Propositional proof system
A propositional proof system is like a special set of instructions that helps us understand and prove different things about certain statements. It's kind of like a game, where we have certain rules and we follow those rules to show that a statement is true or false.
In this game, the statements we want to prove are called propositions. These propositions can be simple or complex. Simple propositions are like building blocks, while complex propositions are made up of smaller propositions combined together. It's like playing with Legos - you can make bigger things by putting smaller pieces together.
Now, in this game, we have a few basic rules that we follow. These rules are a bit like the rules of a puzzle game. We need to take a look at the propositions we have and see if we can use these rules to prove if they are true or false.
One rule we have is called the "And Introduction" rule. This rule says that if we know that two propositions are true, then we can say that the proposition formed by combining them with an "and" is also true. It's like saying that if I have an apple and a banana, then I can say that I have an apple and a banana together.
Another rule we have is called the "And Elimination" rule. This rule says that if we know that a proposition made up of an "and" is true, then we can say that the individual propositions that make it up are also true. It's like saying that if I have an apple and a banana together, then I can say that I have an apple and I have a banana separately.
We also have rules for "Or Introduction" and "Or Elimination". These rules are like the "And" rules, but they work with the word "or" instead. So if we know that either proposition is true, we can say that the whole proposition with the "or" is also true. And if we know that a proposition with "or" is true, we can say that at least one of the individual propositions is also true.
There are also rules for "Not" and "Implication". These are a bit trickier, but they help us understand how negatives and relationships between propositions work.
In this game, the goal is to take our initial propositions and use these rules to build a step-by-step proof. It's like playing with building blocks and putting them together in a specific way to create something bigger and more complex.
And if we can use these rules correctly and follow all the steps, then we can say that our initial proposition is true or false based on what we have shown. It's like solving a puzzle and finding the right pieces that fit together to make a complete picture.
So a propositional proof system is like a special set of instructions or a game that helps us prove if certain statements are true or false by following specific rules and building a step-by-step proof using those rules.
In this game, the statements we want to prove are called propositions. These propositions can be simple or complex. Simple propositions are like building blocks, while complex propositions are made up of smaller propositions combined together. It's like playing with Legos - you can make bigger things by putting smaller pieces together.
Now, in this game, we have a few basic rules that we follow. These rules are a bit like the rules of a puzzle game. We need to take a look at the propositions we have and see if we can use these rules to prove if they are true or false.
One rule we have is called the "And Introduction" rule. This rule says that if we know that two propositions are true, then we can say that the proposition formed by combining them with an "and" is also true.

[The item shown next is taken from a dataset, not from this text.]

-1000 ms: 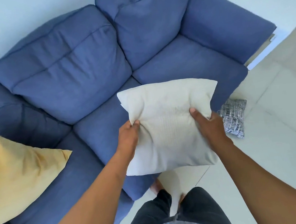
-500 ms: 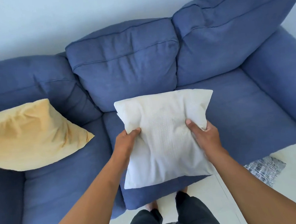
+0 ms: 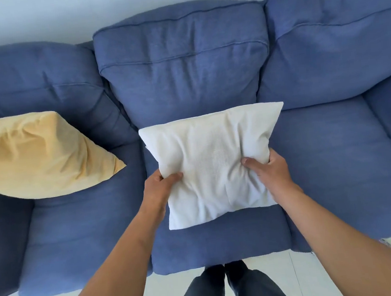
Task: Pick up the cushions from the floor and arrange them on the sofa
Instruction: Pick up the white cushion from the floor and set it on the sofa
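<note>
White fabric, crumpled and soft, marks the white cushion [image 3: 212,165], which hangs in the air over the middle seat of the blue sofa [image 3: 336,162], in front of the middle back cushion [image 3: 181,69] and not yet touching it as far as can be judged; its face is turned up toward the camera and tilted, with the upper edge nearest the middle back cushion and the lower edge toward the front lip of the seat; it is roughly square, so no long axis stands out, though its upper edge runs along the length of the sofa, rising a little to the right. Both hands pinch it at the sides: the left hand [image 3: 161,186] grips the left edge with the thumb on the front face; the right hand [image 3: 268,169] grips the right edge likewise, fingers hidden behind; neither hand is clearly nearer, for the cushion lies between them, straight ahead. From the middle back cushion, the way to go is short and forward: the cushion should probably be pushed away and tipped upright to lean there. Left of the middle back cushion, a yellow cushion [image 3: 38,154] already rests against the left backrest, one corner pointing toward the middle seat, well apart from the white one.
</note>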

It's like saying that if I have an apple and a banana, then I can say that I have an apple and a banana together.
Another rule we have is called the "And Elimination" rule. This rule says that if we know that a proposition made up of an "and" is true, then we can say that the individual propositions that make it up are also true. It's like saying that if I have an apple and a banana together, then I can say that I have an apple and I have a banana separately.
We also have rules for "Or Introduction" and "Or Elimination". These rules are like the "And" rules, but they work with the word "or" instead. So if we know that either proposition is true, we can say that the whole proposition with the "or" is also true. And if we know that a proposition with "or" is true, we can say that at least one of the individual propositions is also true.

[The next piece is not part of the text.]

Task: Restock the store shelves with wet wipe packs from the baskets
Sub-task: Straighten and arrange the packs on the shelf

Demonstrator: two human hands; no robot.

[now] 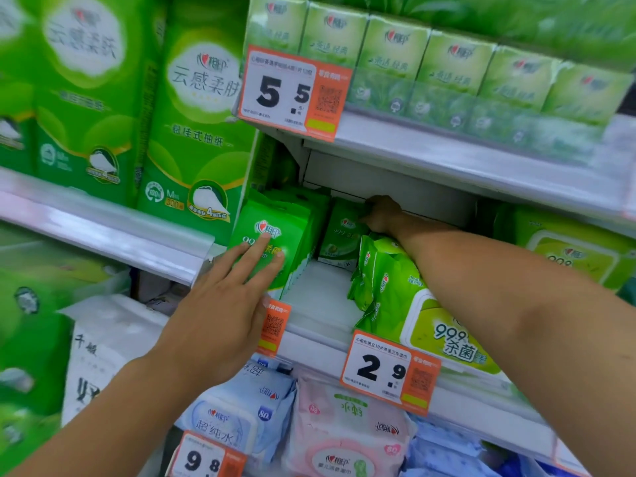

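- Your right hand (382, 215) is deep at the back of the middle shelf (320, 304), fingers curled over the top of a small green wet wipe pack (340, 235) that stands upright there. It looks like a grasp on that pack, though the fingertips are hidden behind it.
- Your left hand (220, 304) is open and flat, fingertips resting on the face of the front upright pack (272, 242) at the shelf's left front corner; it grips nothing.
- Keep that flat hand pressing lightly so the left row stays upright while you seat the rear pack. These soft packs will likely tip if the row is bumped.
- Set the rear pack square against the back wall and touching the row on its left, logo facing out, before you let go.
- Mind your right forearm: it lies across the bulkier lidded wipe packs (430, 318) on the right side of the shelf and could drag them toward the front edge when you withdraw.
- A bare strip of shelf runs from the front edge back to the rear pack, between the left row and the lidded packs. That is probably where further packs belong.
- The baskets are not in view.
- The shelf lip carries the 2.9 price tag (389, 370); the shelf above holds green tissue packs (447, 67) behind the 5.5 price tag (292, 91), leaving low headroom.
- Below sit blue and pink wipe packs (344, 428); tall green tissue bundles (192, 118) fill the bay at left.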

There are also rules for "Not" and "Implication". These are a bit trickier, but they help us understand how negatives and relationships between propositions work.
In this game, the goal is to take our initial propositions and use these rules to build a step-by-step proof. It's like playing with building blocks and putting them together in a specific way to create something bigger and more complex.
And if we can use these rules correctly and follow all the steps, then we can say that our initial proposition is true or false based on what we have shown. It's like solving a puzzle and finding the right pieces that fit together to make a complete picture.
So a propositional proof system is like a special set of instructions or a game that helps us prove if certain statements are true or false by following specific rules and building a step-by-step proof using those rules.